25 июля 1745 года Елизавета подписала указ о производстве Ломоносова в профессора, а Крашенинников в адъюнкты. Вместе с ними был пожалован в профессора и настойчиво хлопотавший перед сенатом Василий Кириллович Тредиаковский. Несомненные заслуги Тредиаковского давно давали ему на это право, но пожалование, помимо «апробации» Академической конференции, резко настроило академиков против чудаковатого и неуживчивого «профессора элоквенций».

12 августа Ломоносов первый раз присутствовал на заседании Конференции как полноправный член Академии.

Уже после того, как Ломоносов был утвержден в новом звании профессора, Шумахер вздумал послать его «апробованные диссертации» на отзыв к Эйлеру. Ломоносов видел в этом прямое намерение «их охулить». В своей истории Академической канцелярии он сообщает, что Шумахер обещал приехавшему из Голландии Бургаве-младшему, «что он потом и химическую профессию примет с прибавочным жалованием. И Бургаве, уже не таясь, говорит, что он для печей в химическую лабораторию выпишет глину из Голландии». Таким образом, давнишняя мечта и упорные хлопоты Ломоносова о лаборатории могли стать достоянием другого. Так воспринимал это Ломоносов, и у него были к тому основания. Еще до решения Конференции, когда кандидатура Ломоносова стала бесспорной, Шумахер поделился своими видами насчет Бургаве с португальским авантюристом, придворным медиком Антонио Рибейрой Саншец, говоря, что он намерен предложить Бургаве кафедру анатомии, с тем, однако, чтобы он мог «направлять занятия Ломоносова, который уже сделал успехи в химии и которому назначена кафедра по этой науке».

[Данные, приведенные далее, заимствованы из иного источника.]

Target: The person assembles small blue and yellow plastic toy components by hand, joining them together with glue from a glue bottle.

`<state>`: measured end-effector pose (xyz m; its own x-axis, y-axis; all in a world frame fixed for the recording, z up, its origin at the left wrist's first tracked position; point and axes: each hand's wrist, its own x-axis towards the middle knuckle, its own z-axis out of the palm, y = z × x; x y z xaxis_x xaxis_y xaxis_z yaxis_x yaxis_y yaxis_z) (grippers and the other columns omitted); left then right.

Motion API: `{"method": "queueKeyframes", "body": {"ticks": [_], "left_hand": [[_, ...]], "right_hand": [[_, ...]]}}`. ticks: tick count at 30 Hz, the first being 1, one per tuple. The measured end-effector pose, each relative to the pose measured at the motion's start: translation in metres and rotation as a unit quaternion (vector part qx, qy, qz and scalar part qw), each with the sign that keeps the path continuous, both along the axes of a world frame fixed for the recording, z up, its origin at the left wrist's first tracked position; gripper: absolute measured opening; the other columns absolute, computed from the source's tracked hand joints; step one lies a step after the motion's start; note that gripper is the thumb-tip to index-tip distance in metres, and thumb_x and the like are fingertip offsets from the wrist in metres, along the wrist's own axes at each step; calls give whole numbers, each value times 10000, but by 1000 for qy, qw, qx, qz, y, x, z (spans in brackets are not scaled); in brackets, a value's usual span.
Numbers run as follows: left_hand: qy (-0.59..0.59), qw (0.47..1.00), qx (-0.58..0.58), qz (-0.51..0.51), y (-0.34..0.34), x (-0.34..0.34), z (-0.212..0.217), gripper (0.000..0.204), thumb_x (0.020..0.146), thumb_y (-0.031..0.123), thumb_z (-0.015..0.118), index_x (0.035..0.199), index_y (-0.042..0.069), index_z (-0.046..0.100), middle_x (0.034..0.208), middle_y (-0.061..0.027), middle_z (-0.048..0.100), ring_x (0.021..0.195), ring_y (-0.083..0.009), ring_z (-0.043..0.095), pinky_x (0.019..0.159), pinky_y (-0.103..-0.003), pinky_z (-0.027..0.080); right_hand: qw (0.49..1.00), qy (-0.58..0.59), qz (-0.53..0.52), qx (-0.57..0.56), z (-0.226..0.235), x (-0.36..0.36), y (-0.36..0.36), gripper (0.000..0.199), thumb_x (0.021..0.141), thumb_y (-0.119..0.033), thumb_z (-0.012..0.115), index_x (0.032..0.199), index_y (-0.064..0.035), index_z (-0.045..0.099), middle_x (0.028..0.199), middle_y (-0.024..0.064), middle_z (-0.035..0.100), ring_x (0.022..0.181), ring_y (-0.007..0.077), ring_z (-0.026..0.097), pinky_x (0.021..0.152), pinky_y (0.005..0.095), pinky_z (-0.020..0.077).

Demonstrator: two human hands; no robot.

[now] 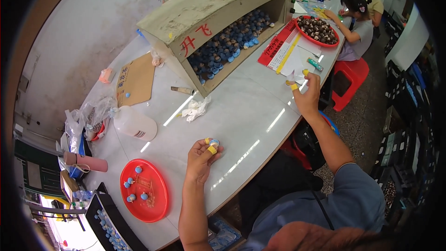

Значит, отзыв Эйлера понадобился Шумахеру как своего рода свидетельство неполной научной зрелости Ломоносова, чтобы удобней было отдать его под иноземную ученую опеку. Но Шумахер прогадал. Присланный Эйлером отзыв, «великими похвалами преисполненный», вызвал целый переполох в Академии. Асессор Теплов стал лавировать и даже тайком показал Ломоносову ответ Эйлера до того, как о нем узнал Шумахер.

Эйлер писал в своем ответе: «Все сии диссертации не токмо хороши, но и весьма превосходны, ибо он пишет о материях физических и химических весьма нужных, которых поныне не знали и истолковать не могли самые остроумные люди, что он учинил с таким успехом, что я совершенно уверен в справедливости его изъяснений. Желать должно, чтобы и другие Академии в состоянии были произвести такие откровения, какие показал Ломоносов». Ломоносов послал Эйлеру 16 февраля 1748 года благодарственное письмо, послужившее началом их длительной и плодотворной научной переписки. Ломоносов стал признанным ученым, а Шумахер по-прежнему хозяйничал в Академии.

«Диво, что в Академии нет музыки, — заметил по этому поводу через несколько лет Ломоносов. — Ба! Да Шумахер танцовать не умеет…»

Но умудренный жизнью Ломоносов понимал, что шутки шутками, а ему предстоит еще упорная борьба за русскую науку, за право служить науке и разуму в своей собственной стране.